Teaching for Quality Learning at University: What the Student Does

Teaching for Quality Learning at University: What the Student Does

Teaching for Quality Learning at University: What the Student Does

Synopsis

"...full of downright good advice for every academic who wants to do something practical to improve his or her students' learning...there are very few writers on the subject of university teaching who can engage a reader so personally, express things so clearly, relate research findings so eloquently to personal experience." (Paul Ramsden) Since the first edition of Teaching for Quality Learning at University, the tertiary sector has changed dramatically. Individual teachers, as reflective practitioners, still need to make their own decisions about how they are going to get students actively involved in large classes, to teach international students, and to assess in ways that enhance the quality of learning. But now that quality assurance and quality enhancement are required at the institutional level, the concept of constructive alignment is applied to 'the reflective institution', where it becomes a powerful underpinning to quality enhancement procedures. Also since the first edition, educational technology has become more widespread than expected, leaving some teachers apprehensive about what it might mean for them. A new chapter elaborates on how ET can be used to enhance learning, but with a warning that any tool, electronic or otherwise, is as good as the thoughtful use to which it is put. This is an accessible, jargon-free guide to all university teachers interested in enhancing their teaching and their students' learning, and for administrators and teaching developers who are involved in teaching-related decisions on an institutional basis.

Excerpt

This book is an exceptional introduction to some difficult ideas.
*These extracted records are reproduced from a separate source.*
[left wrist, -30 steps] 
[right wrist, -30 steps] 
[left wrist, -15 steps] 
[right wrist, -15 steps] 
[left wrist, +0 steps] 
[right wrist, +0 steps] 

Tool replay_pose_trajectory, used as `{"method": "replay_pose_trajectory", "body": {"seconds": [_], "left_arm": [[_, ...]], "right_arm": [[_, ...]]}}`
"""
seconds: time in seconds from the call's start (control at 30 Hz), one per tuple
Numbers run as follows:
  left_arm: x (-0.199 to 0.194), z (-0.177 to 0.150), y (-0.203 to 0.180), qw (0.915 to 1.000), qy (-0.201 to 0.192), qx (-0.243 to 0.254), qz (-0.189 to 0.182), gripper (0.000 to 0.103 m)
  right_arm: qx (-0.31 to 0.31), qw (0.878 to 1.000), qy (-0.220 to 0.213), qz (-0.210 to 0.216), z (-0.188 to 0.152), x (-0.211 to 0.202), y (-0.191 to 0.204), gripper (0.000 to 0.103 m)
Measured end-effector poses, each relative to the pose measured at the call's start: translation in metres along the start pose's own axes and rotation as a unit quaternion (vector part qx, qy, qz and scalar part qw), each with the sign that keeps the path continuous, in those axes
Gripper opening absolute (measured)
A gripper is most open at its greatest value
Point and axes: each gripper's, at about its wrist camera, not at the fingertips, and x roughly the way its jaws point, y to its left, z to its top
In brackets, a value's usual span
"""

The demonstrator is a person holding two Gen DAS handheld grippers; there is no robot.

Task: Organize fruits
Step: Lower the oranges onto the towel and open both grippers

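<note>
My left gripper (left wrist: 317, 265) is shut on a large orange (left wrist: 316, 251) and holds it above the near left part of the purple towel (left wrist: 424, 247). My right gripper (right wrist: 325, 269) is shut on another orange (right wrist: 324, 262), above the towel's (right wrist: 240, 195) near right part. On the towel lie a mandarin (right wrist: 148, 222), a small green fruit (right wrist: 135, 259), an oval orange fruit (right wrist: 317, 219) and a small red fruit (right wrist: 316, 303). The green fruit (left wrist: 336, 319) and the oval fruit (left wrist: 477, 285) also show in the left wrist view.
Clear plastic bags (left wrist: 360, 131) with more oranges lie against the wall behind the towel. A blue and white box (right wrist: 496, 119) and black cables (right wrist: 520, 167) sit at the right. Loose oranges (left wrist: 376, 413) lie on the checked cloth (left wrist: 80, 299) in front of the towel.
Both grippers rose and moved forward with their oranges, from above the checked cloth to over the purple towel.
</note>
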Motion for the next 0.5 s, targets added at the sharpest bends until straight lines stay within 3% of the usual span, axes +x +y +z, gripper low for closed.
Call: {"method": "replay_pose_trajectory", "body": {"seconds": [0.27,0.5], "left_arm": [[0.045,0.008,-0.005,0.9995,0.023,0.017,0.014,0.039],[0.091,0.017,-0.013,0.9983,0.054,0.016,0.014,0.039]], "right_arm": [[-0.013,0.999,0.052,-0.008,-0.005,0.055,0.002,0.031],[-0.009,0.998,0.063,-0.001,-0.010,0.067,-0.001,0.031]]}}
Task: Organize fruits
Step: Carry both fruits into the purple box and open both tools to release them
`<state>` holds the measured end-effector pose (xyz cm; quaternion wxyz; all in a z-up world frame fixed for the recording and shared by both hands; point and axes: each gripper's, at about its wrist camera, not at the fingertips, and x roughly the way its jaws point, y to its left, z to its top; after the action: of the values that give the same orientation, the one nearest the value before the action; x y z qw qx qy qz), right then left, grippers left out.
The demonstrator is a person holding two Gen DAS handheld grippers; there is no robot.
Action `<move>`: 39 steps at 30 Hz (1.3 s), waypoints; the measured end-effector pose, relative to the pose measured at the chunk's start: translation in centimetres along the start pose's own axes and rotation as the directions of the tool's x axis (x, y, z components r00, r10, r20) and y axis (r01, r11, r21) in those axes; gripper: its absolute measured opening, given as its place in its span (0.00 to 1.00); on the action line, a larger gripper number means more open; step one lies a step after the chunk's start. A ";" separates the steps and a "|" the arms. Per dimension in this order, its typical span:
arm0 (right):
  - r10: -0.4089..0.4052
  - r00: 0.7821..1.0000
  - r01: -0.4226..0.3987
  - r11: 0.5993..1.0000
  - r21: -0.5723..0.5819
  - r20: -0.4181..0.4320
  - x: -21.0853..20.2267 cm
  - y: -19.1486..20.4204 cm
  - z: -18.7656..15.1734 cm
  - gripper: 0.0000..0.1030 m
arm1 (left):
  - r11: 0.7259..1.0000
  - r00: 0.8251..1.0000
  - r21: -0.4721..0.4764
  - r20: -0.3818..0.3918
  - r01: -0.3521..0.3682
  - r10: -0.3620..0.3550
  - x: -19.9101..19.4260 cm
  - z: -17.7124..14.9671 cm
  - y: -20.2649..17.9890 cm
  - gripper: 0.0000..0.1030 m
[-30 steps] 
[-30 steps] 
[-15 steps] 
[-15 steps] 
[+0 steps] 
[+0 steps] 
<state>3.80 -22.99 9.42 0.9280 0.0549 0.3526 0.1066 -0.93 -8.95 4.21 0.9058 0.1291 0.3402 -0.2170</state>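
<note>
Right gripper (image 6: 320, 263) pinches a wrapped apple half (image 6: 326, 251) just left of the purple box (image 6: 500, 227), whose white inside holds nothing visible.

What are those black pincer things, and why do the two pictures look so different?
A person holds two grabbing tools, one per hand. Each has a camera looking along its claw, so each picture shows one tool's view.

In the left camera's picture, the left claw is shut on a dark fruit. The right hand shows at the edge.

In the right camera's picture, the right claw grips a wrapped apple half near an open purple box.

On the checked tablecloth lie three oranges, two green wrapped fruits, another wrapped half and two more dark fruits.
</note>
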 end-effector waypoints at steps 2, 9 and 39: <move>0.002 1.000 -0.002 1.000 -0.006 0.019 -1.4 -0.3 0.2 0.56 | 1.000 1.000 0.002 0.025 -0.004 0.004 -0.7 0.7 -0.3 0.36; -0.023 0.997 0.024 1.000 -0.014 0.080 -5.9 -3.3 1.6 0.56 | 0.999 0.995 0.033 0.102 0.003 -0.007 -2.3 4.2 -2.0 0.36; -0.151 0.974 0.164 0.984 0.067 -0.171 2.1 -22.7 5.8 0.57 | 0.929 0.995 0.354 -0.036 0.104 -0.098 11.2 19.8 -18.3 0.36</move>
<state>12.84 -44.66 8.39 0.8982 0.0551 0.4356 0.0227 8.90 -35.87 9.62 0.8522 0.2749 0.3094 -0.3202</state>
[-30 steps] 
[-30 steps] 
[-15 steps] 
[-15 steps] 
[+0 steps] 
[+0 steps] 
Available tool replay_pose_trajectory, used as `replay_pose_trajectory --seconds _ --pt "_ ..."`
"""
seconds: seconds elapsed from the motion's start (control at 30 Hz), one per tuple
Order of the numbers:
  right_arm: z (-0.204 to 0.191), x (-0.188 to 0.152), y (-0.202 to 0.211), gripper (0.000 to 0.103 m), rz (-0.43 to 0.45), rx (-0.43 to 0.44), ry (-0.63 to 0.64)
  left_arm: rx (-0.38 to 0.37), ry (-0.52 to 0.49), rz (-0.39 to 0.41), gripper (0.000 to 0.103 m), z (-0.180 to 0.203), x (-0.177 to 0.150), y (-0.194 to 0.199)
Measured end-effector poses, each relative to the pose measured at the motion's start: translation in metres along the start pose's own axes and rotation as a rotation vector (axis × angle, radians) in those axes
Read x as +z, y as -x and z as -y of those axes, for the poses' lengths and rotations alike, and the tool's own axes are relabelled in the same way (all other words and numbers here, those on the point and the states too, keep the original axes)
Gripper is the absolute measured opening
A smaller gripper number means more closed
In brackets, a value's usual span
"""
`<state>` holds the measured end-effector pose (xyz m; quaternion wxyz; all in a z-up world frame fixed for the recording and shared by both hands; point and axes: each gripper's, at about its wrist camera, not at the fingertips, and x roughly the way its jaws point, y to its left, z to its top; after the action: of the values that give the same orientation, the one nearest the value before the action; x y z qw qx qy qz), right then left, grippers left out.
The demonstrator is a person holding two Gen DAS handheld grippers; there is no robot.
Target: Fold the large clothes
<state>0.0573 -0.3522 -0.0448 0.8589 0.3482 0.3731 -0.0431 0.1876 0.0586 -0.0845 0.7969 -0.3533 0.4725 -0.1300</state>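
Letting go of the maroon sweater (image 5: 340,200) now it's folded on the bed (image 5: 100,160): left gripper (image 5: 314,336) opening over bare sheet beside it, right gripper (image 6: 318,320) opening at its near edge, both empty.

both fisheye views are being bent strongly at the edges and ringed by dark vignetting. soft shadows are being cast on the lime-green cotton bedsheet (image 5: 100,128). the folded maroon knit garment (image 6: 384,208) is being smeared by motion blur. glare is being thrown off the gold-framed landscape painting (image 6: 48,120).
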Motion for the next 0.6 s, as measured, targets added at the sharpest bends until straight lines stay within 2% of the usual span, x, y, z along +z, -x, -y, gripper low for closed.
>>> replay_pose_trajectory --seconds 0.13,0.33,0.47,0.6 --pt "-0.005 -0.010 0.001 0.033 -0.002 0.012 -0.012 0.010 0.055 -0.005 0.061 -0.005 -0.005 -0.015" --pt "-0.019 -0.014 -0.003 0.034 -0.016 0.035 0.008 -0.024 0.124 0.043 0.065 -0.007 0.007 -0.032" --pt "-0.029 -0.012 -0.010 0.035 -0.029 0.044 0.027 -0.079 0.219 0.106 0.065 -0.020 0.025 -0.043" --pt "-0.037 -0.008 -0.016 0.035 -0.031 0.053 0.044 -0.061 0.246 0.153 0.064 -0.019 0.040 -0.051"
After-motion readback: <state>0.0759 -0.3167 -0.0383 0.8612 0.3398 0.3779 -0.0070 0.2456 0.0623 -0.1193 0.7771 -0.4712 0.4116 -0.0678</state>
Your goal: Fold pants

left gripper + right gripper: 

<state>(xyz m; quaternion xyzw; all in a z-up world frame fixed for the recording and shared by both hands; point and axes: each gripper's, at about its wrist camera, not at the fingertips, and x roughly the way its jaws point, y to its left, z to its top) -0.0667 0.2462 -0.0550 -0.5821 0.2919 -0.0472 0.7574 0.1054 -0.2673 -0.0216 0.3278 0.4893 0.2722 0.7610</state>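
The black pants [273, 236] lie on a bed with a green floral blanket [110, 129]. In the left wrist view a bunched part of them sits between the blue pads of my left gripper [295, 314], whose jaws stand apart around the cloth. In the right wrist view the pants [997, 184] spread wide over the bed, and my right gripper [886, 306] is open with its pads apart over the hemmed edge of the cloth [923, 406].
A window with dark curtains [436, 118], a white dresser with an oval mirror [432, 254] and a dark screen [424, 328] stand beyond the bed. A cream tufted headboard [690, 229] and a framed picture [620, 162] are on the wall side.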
It is full of downright good advice for every academic who wants to do something practical to improve his or her students' learning. So much of what we read on this subject is either a recycling of sensible advice topped by a thin layer of second-hand theory, or a dense treatise suitable for graduate students with a taste for the tougher courses. Not many writers are able to take the reader along the middle road, where theory applied with a delicate touch enables us to transform our practice. What is unique about Biggs is his way with words, his outspoken fluency, his precision, his depth of knowledge, his inventiveness – or rather, how he blends these things together. Like all good teachers, he engages us from the start, and he never talks down to us. He achieves unity between his objectives, his teaching methods and his assessment; and thus, to adapt his own phrase, he entraps the reader in a web of consistency that optimizes his or her learning.

Perhaps not everyone will agree with Biggs's treatment of the academic differences between phenomenography and constructivism. I'm not sure I do myself. But does it matter? The author himself takes a pragmatic approach. In the daunting task that faces lecturers in responding to the pressures of mass higher education, reduced public funding and students who are paying more for their education, the bottom line of engineering better learning outcomes matters more than nice theoretical distinctions.

Readers of the present book will especially enjoy its marvellous treatment of issues of student assessment (particularly Chapters 3, 8 and 9). Biggs's most outstanding single contribution to education has been the creation of the Structure of Observed Learning Outcome (SOLO) taxonomy. Rather than read about the extraordinary practical utility of this device in secondary sources, get it from the original here. From assessing clinical decision-making by medical students to classifying the outcomes of essays in history, SOLO remains the assessment apparatus of choice.

There are very few writers on the subject of university teaching who can engage a reader so personally, express things so clearly, relate research . . .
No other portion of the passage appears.